Nach der bislang geltenden nationalen Rechtslage gem. § 630g Abs. 1 Satz 1 BGB ist dem Patienten auf Verlangen unverzüglich Einsicht in die vollständige, ihn betreffende Patientenakte zu gewähren, soweit der Einsichtnahme nicht erhebliche therapeutische Gründe oder sonstige erhebliche Rechte Dritter entgegenstehen. Gemäß § 630g Abs. 2 Satz 2 BGB hat der Patient dem Behandelnden die entstandenen Kosten zu erstatten.

 

Die ersten beiden Instanzen gelangten jeweils nach Auslegung des § 630g Abs. 2 Satz 2 BGB im Licht von Art. 12 Abs. 5 sowie Art. 15 Abs. 1 und 3 DSGVO zu dem Ergebnis, dass dem Kläger entgegen dem eigentlichen Wortlaut des § 630g Abs. 2 Satz 2 BGB ein kostenfreier Auskunftsanspruch zustehe. Hiergegen legte die Beklagte Revision zum BGH ein, welcher daraufhin dem EuGH die Frage vorlegte, ob der Patient nach nationalem Recht eine Kopie seiner Patientenakte nur dann erhalten könne, sofern er dem Behandelnden die sich daraus entstandenen Kosten erstatte.

 

Der EuGH stellte nunmehr fest, dass ein Arzt als „Verantwortlicher“ im Sinne von Art. 4 Nr. 7 DSGVO zu qualifizieren ist, der den Verpflichtungen unterliegt, auf Antrag der betroffenen Personen kostenlose Auskunft über personenbezogenen Daten zu erteilt hat.

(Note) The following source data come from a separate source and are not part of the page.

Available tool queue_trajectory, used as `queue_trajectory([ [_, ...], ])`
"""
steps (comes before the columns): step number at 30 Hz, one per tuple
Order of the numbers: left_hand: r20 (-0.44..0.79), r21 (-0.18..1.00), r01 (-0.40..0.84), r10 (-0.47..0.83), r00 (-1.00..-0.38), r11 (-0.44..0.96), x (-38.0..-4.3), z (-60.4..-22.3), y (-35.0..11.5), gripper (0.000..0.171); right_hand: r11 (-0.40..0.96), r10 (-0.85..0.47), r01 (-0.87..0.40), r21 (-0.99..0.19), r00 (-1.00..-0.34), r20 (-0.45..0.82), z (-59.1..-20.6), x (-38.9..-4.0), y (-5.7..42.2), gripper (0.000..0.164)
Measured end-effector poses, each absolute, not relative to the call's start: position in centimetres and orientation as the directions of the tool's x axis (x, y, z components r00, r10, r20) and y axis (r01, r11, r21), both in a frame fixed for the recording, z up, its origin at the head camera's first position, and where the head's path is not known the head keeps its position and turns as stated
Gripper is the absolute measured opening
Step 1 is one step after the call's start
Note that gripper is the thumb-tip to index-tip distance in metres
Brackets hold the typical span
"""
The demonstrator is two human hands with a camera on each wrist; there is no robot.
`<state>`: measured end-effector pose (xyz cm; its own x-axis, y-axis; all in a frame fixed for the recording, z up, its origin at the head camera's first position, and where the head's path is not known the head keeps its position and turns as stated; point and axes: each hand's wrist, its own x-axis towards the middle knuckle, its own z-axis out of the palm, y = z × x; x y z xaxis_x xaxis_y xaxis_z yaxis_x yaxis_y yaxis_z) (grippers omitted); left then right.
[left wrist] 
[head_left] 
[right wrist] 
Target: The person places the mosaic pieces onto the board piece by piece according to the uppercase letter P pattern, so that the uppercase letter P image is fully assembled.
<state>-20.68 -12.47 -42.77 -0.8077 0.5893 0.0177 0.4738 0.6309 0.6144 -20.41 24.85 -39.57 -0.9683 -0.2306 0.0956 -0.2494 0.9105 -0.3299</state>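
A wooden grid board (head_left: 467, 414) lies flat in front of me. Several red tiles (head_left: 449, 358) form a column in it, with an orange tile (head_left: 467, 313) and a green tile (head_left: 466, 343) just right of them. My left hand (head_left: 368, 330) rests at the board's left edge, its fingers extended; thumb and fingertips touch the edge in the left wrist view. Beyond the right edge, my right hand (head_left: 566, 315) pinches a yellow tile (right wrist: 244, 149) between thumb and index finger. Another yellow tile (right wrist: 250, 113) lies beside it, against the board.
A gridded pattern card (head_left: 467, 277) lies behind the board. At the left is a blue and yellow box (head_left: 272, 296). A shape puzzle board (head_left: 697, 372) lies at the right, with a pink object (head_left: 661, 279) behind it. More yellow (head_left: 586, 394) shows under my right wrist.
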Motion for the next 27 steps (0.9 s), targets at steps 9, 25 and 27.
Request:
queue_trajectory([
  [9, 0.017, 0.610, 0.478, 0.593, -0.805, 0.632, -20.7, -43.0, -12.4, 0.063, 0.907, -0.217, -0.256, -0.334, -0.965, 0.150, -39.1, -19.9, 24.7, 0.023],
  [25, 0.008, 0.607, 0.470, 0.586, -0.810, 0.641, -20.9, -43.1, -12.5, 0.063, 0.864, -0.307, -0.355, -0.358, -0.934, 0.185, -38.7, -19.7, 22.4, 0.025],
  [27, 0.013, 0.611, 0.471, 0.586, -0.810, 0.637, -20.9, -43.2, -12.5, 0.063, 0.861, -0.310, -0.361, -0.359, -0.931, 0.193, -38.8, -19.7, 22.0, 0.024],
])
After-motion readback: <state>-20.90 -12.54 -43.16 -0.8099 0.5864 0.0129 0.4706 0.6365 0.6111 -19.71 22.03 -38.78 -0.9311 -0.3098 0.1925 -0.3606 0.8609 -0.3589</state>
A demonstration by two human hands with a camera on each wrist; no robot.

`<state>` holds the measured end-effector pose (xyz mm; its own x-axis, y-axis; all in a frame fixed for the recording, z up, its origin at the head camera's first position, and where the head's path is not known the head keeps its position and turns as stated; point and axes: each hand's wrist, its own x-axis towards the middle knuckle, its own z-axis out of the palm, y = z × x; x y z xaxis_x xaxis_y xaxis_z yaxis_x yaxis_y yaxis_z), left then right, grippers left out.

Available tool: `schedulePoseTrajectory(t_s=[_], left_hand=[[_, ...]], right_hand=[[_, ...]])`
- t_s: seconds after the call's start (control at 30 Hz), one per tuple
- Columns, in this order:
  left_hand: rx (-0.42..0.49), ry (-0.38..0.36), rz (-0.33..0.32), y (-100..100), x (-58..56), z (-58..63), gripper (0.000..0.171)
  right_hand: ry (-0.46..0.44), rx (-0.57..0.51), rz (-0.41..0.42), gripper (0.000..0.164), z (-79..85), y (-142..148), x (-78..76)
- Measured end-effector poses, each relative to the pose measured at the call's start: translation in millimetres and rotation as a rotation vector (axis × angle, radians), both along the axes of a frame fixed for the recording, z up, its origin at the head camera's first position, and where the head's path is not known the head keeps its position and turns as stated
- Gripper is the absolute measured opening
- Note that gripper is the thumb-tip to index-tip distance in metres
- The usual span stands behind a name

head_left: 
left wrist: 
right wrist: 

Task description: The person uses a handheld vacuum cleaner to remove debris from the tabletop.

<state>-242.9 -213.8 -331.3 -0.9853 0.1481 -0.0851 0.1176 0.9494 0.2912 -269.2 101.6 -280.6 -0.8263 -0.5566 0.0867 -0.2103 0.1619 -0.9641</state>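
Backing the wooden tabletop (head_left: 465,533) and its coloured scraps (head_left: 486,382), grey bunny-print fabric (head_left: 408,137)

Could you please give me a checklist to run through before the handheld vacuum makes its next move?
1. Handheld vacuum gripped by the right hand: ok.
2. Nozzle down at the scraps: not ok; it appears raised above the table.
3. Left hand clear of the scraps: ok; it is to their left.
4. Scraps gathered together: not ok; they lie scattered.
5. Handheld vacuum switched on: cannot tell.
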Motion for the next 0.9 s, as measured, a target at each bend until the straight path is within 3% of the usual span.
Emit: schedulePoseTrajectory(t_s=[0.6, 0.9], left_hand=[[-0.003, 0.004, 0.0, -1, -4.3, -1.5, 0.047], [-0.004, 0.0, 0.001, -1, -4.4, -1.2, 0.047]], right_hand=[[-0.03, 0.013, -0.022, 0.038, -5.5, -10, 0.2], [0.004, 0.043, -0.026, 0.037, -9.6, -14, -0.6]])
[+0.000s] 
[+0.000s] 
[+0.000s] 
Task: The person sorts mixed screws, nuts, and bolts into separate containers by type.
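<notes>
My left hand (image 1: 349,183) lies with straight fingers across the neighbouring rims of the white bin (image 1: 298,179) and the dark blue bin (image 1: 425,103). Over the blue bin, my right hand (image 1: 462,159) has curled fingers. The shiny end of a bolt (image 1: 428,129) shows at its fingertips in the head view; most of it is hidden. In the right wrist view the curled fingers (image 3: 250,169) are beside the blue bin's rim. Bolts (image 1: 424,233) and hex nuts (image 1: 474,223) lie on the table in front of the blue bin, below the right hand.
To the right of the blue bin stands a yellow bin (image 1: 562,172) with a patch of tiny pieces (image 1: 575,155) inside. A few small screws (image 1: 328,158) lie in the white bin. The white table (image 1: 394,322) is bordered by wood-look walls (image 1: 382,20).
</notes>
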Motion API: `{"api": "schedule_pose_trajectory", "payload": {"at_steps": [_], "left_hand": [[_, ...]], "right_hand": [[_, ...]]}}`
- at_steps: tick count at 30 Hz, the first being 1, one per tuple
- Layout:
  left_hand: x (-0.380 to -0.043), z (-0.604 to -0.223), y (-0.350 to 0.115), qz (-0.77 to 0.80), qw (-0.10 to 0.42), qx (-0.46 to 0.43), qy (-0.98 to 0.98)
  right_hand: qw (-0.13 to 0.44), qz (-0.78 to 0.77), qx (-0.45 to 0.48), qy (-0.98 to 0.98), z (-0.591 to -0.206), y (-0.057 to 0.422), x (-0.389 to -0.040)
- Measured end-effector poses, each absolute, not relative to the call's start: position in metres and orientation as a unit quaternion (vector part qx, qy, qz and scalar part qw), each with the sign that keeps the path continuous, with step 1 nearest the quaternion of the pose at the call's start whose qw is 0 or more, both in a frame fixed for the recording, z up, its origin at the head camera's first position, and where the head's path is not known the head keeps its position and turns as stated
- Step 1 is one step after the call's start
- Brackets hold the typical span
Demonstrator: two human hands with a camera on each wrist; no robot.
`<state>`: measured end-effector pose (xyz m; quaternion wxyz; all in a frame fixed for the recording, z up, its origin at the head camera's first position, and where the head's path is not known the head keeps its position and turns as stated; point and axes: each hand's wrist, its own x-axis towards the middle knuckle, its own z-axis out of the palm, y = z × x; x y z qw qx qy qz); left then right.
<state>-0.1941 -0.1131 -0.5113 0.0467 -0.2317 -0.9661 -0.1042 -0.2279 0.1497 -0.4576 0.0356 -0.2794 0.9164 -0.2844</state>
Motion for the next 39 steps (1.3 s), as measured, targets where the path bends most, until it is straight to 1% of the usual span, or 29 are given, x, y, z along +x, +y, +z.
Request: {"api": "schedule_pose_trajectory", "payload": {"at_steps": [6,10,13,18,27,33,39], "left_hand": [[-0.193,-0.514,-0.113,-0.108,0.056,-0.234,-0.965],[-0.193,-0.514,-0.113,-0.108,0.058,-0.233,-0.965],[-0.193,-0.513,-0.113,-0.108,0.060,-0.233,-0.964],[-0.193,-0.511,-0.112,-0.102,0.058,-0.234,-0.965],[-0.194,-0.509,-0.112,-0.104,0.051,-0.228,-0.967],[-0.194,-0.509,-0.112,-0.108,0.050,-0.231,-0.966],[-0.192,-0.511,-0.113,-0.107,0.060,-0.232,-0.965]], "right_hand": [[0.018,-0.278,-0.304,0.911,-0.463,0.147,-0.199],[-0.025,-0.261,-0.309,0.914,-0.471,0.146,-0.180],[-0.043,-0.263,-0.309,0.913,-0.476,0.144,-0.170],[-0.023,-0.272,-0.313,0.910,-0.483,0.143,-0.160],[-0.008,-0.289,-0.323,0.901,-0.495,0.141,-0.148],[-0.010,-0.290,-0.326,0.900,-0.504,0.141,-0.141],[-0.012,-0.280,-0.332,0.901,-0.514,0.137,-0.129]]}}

Die unentgeltliche Zurverfügungstellung einer ersten Kopie ist zudem nicht davon abhängig, dass die Personen ihren Antrag begründet.

 

Der EuGH stellte weiter klar, dass das in Art. 15 Abs. 1 DSGVO garantierte Recht auf Auskunft über Gesundheitsdaten nicht durch eine Auskunftsverweigerung oder durch die Auferlegung der Zahlung einer Gegenleistung beschränkt werden könne. Im Ergebnis folgt daraus, dass der Patient ein Recht darauf hat, im Rahmen eines ersten Auskunftsbegehrens, eine vollständige und origitalgetreue Kopie der Daten aus ihrer Patientenakte zu erhalten, die Informationen wie beispielsweise Diagnosen, Untersuchungsergebnisse, Befunde behandelnder Ärzte und Angaben zu an ihr vorgenommenen Behandlungen oder Eingriffen umfasst.

 

Anmerkung: Das Urteil des EuGH stellt einen weiteren Schritt in Richtung Stärkung der Rechte von Patientinnen & Patienten dar. Infolgedessen wird auch der Gesetzgeber aufgerufen sein, tätig zu werden. Insbesondere wird eine Modifikation des bestehenden § 630g BGB unausweichlich sein.